* [DATA EXCERPTS]:
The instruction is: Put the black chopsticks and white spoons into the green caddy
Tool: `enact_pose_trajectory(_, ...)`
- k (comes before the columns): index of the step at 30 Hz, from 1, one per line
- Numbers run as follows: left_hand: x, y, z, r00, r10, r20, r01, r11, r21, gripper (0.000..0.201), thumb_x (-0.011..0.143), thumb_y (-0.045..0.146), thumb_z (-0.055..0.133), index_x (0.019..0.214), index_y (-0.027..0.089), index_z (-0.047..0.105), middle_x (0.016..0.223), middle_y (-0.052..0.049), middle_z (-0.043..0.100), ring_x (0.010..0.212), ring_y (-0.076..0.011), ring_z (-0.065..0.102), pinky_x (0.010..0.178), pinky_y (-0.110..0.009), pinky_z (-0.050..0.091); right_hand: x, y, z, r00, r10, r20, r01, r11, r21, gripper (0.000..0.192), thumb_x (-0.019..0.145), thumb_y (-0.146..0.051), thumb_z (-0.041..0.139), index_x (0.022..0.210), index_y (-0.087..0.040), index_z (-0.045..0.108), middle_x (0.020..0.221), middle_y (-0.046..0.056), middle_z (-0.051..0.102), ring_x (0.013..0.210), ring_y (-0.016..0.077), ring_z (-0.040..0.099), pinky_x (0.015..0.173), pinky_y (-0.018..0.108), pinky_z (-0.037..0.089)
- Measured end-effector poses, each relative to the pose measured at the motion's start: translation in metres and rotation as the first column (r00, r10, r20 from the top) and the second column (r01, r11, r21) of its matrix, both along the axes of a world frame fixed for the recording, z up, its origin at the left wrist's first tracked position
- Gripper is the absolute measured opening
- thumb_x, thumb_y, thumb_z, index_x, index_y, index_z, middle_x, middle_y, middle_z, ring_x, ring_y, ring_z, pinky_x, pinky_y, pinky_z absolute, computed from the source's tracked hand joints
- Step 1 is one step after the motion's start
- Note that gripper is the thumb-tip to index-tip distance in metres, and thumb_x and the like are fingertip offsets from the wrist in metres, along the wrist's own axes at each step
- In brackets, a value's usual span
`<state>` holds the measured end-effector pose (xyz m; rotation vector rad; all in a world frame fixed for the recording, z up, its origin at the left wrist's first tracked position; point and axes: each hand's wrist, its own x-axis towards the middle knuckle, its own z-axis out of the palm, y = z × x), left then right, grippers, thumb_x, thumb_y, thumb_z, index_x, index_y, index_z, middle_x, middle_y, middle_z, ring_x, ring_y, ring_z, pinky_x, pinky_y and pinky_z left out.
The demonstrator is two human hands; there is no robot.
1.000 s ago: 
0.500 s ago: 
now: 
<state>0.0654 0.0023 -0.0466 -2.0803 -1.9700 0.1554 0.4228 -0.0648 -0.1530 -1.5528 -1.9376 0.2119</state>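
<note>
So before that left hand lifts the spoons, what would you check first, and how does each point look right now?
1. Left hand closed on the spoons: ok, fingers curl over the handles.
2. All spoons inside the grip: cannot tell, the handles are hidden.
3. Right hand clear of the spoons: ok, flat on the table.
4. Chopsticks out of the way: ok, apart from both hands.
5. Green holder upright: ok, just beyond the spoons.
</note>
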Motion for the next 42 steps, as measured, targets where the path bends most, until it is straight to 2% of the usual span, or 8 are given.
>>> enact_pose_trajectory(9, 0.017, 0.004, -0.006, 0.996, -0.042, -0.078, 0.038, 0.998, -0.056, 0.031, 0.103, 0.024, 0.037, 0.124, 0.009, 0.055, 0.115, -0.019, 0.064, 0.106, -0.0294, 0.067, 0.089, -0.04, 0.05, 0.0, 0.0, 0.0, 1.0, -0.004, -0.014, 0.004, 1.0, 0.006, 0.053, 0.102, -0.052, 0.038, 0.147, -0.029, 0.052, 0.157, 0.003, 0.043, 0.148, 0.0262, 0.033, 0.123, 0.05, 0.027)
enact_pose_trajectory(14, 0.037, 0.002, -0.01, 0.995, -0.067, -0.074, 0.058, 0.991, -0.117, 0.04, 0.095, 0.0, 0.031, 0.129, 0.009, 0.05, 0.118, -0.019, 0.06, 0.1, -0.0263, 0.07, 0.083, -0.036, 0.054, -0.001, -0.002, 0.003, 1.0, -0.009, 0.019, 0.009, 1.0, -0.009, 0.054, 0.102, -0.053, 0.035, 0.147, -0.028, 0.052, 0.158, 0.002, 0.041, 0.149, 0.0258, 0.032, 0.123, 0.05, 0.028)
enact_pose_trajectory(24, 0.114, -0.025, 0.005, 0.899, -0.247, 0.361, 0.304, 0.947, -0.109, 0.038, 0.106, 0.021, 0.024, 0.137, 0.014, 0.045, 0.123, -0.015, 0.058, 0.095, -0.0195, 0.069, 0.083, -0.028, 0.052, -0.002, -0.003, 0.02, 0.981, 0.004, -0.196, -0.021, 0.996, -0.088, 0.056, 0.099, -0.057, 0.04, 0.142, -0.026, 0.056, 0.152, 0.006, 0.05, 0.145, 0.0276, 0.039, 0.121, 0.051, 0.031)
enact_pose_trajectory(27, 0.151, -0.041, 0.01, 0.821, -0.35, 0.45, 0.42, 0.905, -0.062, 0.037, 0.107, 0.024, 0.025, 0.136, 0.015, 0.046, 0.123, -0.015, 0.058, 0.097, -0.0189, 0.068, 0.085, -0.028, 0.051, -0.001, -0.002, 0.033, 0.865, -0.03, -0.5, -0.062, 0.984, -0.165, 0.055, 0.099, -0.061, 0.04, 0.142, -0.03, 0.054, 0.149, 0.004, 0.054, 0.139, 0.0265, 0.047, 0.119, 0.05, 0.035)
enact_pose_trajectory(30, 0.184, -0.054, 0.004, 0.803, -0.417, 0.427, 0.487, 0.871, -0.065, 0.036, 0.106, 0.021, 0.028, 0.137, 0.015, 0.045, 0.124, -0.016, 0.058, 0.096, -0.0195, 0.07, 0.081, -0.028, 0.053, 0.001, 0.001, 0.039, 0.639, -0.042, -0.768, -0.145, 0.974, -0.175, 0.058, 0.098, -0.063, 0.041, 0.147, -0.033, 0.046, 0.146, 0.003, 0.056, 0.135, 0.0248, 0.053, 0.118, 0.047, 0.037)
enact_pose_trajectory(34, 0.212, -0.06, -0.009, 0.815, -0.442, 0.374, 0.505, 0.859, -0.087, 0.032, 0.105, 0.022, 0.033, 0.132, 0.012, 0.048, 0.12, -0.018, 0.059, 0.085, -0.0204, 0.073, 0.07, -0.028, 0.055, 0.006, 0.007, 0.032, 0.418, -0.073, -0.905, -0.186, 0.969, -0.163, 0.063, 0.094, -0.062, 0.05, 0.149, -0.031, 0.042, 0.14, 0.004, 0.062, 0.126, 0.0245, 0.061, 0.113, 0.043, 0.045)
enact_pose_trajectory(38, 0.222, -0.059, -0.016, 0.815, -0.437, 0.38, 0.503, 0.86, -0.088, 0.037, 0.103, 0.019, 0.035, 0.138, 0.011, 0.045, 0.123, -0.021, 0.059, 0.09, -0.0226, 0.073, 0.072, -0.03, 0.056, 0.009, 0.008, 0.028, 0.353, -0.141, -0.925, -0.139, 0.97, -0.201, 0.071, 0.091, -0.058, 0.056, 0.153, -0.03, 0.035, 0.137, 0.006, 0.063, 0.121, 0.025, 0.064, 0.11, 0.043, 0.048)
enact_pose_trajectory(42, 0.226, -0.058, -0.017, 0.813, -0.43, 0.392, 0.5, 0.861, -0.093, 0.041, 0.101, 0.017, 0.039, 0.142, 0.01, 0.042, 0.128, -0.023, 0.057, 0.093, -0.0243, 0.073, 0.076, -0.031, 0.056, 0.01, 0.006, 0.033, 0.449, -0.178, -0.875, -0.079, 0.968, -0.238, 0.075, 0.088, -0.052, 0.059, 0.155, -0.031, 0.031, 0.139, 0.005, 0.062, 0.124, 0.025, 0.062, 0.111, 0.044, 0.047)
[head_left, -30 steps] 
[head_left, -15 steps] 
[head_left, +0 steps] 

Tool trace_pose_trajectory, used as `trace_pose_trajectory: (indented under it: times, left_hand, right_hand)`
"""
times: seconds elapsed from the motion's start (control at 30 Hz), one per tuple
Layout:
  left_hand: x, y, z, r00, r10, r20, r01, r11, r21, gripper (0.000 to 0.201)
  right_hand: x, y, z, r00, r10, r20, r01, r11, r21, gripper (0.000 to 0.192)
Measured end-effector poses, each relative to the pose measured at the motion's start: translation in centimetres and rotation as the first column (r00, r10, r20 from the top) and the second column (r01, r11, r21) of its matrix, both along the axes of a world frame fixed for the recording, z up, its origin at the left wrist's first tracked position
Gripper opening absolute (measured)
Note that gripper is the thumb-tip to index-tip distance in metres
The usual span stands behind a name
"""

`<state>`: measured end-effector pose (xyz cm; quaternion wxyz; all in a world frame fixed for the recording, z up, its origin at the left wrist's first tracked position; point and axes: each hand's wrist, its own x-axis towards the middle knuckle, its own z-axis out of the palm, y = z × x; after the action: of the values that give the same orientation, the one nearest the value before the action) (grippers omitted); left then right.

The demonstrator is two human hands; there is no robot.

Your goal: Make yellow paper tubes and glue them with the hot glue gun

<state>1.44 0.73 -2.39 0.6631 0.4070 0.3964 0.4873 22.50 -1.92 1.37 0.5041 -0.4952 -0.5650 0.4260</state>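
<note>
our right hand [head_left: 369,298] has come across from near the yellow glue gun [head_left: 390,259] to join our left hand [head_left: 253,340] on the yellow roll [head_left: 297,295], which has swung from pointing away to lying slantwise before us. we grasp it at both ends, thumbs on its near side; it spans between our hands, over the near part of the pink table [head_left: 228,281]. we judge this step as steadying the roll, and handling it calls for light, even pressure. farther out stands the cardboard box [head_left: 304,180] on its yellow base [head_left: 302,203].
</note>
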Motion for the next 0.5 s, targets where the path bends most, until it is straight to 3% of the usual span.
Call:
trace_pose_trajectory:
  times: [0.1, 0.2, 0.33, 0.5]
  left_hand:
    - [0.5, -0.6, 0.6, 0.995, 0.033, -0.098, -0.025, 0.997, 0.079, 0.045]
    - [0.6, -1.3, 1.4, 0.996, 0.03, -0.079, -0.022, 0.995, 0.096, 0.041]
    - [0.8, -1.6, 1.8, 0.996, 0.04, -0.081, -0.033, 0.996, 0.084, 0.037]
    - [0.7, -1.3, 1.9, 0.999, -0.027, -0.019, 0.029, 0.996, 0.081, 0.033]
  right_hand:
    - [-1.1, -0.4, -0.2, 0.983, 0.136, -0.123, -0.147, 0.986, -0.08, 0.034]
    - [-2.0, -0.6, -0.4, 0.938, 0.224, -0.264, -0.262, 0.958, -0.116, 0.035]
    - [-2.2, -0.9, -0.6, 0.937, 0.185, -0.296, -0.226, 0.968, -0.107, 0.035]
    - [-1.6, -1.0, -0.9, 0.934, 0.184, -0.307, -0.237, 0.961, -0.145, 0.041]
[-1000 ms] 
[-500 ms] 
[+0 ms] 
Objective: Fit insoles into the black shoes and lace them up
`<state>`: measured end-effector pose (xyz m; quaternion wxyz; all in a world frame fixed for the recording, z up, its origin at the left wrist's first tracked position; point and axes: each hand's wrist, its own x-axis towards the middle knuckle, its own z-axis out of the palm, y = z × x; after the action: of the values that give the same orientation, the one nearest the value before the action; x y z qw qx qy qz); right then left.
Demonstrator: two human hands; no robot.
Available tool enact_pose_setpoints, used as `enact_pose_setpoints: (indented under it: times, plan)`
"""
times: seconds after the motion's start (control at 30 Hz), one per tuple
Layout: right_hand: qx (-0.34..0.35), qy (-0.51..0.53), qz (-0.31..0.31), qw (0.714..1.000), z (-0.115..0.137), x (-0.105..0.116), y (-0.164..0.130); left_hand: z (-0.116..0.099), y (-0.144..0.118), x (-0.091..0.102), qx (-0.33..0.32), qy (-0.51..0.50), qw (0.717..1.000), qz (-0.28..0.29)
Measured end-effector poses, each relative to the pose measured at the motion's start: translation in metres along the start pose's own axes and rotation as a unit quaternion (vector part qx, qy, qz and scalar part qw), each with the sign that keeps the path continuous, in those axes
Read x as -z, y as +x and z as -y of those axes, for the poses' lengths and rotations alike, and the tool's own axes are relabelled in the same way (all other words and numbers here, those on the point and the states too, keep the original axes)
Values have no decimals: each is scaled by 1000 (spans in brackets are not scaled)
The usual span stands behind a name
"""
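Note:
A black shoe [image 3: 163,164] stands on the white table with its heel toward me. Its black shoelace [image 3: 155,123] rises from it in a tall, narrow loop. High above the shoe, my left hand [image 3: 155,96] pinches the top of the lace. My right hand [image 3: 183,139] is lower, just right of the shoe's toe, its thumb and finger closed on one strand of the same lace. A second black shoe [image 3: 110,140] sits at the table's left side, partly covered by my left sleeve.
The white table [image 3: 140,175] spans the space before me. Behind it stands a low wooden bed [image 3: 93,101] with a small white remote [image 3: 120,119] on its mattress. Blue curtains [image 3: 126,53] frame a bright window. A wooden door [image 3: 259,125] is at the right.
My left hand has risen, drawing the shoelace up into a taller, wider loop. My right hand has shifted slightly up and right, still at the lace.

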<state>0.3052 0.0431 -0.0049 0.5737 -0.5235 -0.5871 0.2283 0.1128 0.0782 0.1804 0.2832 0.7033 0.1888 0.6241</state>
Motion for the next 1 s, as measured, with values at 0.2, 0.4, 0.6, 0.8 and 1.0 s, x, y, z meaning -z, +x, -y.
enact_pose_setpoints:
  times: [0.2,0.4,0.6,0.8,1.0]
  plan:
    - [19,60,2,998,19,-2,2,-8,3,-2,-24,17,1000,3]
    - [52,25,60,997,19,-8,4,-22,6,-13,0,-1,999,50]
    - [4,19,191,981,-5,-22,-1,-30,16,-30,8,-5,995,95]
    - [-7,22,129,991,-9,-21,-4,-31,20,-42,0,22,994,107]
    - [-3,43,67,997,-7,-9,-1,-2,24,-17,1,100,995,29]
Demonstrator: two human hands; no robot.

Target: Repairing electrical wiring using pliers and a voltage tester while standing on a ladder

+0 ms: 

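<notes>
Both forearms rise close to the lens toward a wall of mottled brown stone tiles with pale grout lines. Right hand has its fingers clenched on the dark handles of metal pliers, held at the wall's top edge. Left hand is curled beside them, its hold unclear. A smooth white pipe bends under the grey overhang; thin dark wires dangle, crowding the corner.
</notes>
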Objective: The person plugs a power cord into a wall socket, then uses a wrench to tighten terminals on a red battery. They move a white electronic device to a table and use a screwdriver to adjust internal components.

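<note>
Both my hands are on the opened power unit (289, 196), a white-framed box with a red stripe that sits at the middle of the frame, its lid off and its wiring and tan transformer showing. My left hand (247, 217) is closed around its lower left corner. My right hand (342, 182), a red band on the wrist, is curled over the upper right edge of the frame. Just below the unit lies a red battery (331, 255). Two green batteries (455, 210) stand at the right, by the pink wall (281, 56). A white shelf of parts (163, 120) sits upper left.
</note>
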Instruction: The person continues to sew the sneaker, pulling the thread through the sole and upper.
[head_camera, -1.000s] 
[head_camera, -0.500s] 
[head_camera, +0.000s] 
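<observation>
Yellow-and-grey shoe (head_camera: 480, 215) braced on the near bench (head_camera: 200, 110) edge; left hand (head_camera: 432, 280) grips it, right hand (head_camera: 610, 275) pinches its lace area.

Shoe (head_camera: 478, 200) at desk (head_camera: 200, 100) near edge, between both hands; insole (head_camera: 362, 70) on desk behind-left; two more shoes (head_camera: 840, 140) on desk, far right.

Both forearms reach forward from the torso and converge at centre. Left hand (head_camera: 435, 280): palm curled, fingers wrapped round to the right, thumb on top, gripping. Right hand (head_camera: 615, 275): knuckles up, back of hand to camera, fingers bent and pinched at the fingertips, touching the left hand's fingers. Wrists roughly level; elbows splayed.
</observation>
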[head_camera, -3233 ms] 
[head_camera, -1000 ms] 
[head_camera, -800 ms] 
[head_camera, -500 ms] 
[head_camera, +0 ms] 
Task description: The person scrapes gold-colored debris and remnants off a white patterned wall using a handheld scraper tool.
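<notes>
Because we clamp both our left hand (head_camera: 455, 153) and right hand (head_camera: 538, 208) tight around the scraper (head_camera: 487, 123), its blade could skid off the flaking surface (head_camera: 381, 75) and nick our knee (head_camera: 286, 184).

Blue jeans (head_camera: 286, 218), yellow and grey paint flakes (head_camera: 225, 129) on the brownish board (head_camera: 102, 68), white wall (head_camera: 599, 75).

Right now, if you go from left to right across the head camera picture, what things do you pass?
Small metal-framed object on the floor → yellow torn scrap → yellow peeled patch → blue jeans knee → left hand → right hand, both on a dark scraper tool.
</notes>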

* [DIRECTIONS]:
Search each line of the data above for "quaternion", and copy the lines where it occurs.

* [PROBLEM SOLUTION]:
`<state>`: measured end-effector pose (xyz cm; quaternion wxyz; all in a world frame fixed for the recording, z up, its origin at the left wrist's first tracked position; point and axes: each hand's wrist, its own x-axis towards the middle knuckle, its own z-axis out of the palm, y = z × x; after the action: of the values that give the same orientation, the one nearest the value before the action) (grippers omitted); left then right.
`<state>`: measured end-effector pose (xyz m; quaternion wxyz; all in a world frame fixed for the recording, z up, its origin at the left wrist's first tracked position; point and axes: each hand's wrist, its own x-axis towards the middle knuckle, its own z-axis out of the palm, y = z × x; after the action: of the values that give the same orientation, the one nearest the value before the action; x y z qw qx qy qz); right then left.
Measured end-effector poses, each relative to the pose measured at the motion's start: translation in metres along the start pose's own axes and rotation as a unit quaternion (vector part qx, qy, qz and scalar part qw), each with the sign that keeps the path continuous, in those axes

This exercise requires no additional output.